What the exercise asks >>
Print nothing except the lines of the listing below from the line with "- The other" to the line with "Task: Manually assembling", each exactly as written, both ends included.

Material supplied >>

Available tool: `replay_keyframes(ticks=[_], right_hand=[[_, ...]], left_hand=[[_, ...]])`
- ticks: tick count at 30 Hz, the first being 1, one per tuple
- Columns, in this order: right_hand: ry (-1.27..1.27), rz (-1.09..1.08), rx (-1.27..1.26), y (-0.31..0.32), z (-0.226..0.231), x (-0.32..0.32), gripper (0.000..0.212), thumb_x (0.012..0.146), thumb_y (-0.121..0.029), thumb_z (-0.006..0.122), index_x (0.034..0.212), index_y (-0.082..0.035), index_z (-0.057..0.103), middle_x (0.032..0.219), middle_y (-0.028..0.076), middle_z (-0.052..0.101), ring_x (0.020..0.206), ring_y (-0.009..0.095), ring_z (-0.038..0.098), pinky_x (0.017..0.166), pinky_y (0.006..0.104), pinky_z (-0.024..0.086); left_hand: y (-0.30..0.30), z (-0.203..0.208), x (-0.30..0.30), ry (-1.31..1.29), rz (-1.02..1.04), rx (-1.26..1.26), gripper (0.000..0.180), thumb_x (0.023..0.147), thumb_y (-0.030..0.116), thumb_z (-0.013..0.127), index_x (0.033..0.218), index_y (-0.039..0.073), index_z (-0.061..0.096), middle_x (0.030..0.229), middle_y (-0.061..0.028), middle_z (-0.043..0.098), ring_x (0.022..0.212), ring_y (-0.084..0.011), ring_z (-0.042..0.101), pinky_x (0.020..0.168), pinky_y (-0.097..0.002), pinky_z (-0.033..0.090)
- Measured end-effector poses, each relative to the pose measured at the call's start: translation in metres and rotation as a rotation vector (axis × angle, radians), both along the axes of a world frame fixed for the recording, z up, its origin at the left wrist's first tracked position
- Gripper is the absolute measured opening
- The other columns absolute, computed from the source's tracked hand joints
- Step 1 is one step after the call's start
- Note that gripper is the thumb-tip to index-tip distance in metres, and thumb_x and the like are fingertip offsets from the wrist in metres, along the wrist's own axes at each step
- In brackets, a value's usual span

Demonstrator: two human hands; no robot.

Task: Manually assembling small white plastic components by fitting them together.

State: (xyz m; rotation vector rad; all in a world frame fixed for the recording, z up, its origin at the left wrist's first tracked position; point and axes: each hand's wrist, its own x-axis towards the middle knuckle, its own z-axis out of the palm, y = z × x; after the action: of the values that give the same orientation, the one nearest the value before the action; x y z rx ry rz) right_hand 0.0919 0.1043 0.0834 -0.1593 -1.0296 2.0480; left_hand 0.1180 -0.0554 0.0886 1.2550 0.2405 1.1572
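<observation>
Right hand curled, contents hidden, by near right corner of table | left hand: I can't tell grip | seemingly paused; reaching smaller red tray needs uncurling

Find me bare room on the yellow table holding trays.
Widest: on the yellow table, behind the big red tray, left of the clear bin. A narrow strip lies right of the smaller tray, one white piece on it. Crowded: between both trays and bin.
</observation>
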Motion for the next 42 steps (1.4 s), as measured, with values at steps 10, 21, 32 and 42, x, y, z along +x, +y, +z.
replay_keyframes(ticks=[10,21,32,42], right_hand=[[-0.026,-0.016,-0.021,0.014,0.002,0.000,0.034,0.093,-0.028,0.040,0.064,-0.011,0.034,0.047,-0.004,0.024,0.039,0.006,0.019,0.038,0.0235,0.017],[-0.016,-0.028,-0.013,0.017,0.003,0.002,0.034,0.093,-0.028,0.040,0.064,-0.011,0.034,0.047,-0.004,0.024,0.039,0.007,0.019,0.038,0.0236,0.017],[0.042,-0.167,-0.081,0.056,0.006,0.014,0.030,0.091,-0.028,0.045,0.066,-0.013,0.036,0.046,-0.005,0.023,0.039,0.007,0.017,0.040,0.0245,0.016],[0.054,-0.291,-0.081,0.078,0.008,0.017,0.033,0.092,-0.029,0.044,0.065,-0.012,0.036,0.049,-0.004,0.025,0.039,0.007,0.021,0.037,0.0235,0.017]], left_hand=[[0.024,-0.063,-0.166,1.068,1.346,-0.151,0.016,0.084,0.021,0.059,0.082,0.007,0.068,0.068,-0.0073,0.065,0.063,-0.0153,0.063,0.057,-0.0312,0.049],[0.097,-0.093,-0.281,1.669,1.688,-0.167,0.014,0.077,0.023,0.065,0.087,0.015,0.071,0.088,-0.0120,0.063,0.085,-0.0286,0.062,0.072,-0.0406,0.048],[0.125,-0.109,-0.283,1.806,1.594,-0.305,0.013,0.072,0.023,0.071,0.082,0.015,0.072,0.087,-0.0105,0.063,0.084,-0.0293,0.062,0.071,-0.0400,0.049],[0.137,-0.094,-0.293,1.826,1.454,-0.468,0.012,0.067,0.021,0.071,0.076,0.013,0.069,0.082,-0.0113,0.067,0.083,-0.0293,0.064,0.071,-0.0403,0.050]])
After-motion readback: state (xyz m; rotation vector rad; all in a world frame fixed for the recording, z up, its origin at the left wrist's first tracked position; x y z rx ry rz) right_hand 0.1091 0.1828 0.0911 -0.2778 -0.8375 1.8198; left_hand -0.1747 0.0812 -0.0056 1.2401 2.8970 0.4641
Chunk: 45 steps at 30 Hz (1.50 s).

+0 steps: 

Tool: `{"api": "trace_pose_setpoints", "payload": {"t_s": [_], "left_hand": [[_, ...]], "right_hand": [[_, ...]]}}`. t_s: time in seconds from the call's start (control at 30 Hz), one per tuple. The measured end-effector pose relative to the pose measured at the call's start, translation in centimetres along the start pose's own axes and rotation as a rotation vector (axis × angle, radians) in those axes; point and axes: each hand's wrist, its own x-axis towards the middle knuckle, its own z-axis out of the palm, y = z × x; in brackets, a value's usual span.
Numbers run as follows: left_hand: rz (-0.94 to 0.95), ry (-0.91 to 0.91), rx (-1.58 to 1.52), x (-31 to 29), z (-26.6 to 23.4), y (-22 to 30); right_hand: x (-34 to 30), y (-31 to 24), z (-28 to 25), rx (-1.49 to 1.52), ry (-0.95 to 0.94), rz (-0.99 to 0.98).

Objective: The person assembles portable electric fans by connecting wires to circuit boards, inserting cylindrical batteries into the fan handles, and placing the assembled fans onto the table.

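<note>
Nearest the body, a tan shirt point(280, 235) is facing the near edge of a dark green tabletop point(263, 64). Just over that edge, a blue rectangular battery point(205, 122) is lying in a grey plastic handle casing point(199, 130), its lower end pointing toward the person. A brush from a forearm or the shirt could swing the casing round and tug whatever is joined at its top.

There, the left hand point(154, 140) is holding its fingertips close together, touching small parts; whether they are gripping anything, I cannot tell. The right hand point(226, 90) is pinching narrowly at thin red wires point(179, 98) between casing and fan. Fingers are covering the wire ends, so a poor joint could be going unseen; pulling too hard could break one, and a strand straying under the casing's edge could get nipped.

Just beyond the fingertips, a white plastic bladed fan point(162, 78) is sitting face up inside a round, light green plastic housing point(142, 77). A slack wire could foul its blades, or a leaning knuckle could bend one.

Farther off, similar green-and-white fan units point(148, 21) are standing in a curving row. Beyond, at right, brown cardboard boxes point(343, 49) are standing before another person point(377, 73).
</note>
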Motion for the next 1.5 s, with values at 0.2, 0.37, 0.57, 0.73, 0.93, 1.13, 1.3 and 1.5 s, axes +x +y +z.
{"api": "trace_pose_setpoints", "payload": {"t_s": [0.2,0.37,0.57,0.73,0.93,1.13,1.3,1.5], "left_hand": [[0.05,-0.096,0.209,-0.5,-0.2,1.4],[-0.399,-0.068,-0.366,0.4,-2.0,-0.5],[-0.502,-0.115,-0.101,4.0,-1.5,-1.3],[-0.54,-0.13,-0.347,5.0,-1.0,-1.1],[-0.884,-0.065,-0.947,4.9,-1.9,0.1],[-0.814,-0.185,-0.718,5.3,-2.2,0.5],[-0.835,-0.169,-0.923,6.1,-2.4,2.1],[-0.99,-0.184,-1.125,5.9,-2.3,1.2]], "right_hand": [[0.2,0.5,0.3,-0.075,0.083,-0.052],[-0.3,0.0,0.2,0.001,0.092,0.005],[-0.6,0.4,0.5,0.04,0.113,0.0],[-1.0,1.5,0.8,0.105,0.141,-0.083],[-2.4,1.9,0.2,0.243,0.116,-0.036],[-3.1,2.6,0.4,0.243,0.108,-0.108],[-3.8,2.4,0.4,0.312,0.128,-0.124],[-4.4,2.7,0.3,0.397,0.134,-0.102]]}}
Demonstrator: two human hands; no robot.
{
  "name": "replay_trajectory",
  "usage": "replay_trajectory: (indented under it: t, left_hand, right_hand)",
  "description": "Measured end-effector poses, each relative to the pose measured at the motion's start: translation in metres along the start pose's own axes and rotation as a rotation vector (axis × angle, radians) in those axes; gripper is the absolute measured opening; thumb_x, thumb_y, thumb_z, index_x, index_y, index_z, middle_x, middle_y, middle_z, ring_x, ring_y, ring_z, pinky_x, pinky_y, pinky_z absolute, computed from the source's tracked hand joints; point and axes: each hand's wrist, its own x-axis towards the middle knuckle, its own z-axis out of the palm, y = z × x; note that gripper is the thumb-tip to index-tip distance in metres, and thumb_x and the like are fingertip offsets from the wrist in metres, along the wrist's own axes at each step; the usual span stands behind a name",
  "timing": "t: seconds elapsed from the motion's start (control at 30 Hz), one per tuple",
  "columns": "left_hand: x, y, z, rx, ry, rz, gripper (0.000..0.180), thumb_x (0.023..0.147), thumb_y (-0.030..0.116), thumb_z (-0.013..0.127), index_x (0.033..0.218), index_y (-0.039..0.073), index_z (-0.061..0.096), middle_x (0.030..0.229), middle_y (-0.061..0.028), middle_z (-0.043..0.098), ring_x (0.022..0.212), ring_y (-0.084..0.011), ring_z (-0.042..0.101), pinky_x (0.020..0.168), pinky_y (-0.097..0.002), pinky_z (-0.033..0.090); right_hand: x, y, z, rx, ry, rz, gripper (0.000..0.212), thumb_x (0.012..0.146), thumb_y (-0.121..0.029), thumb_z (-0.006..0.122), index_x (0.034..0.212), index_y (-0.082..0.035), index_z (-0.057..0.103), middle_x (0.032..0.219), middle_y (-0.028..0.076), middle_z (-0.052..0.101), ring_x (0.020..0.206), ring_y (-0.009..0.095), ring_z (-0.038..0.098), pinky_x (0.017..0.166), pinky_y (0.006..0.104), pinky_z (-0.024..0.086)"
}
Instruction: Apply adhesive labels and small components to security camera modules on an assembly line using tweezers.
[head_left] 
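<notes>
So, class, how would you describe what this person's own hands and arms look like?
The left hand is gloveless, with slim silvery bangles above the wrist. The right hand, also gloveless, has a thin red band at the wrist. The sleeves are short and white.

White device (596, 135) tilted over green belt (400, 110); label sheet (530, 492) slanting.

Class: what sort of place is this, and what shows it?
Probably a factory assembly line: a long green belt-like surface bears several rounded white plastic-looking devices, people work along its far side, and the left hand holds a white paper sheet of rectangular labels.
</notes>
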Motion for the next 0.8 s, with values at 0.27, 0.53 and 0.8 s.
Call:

Exercise result >>
- The other columns absolute, computed from the source's tracked hand joints
- Step 1 is one step after the call's start
- Note that gripper is the thumb-tip to index-tip distance in metres, and thumb_x and the like are fingertip offsets from the wrist in metres, along the wrist's own axes at each step
- In brackets, a value's usual span

Demonstrator: two human hands; no robot.

Task: Manually assembling small white plastic components by fitting them together.

Output is complete for this exercise.